Увидев меня, Прохор Самсонович шевельнул ладонью, указывая на табурет. От слабости голос его почти пропал:

– За что же внука на алтарь я положил?.. Плачьте, люди! Плачь, райцентр! Плачь, Марьяна, несчастная моя жена! Плачь и ты, корреспондент…

Глаза мои и без того были мутны от слез.

– Ему бы жить да жить! – бормочут все еще властные губы, превратившиеся в две темные полоски. – Я думал, что у Игоря жизнь сложится по-другому! Стриж умер: в мире стало чисто, хорошо, а

Игорек решил от нас почему-то уйти, дураки-охранники не уследили…

Зачем он, понимаешь, так сделал?

Бывший Первый взглянул на меня строго и пристально, словно вел заседание бюро, а я должен был перед ним отчитываться. Но мне нечего было ему ответить. Я захватил с собой свежий номер газеты с его краеведческой статьей, но почему-то не решился отдать ее, положил на стол.
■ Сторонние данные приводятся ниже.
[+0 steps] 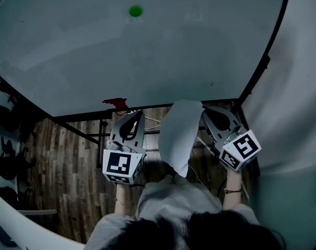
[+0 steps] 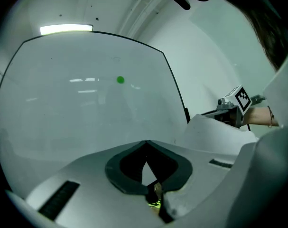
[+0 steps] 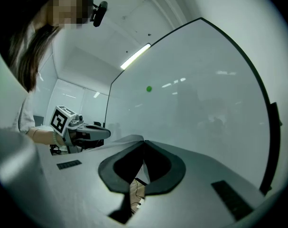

Правая сторона лица старика не шевелилась, как бы омертвела, однако речь его была вразумительная, с четкими ораторскими паузами.

Прохор Самсонович с трудом привстал на диване:

– Я прожил тяжелый страшный век. Народ поймет, кто кем был и кто есть кто!

Мы обнялись. Я чувствовал сквозь материю пижамы кости его рук и плеч, а ведь еще вчера это был богатырского сложения человек.

– Я хочу, чтобы люди плакали обо мне, когда меня понесут в гробу, – тихо произнес он. – Как думаешь, заплачут?

Я торопливо кивнул.

Старик удовлетворенно вздохнул, под кожей лица его появились черные шевелящиеся пятна. Слезинка скатилась на подбородок и тоже стала черной.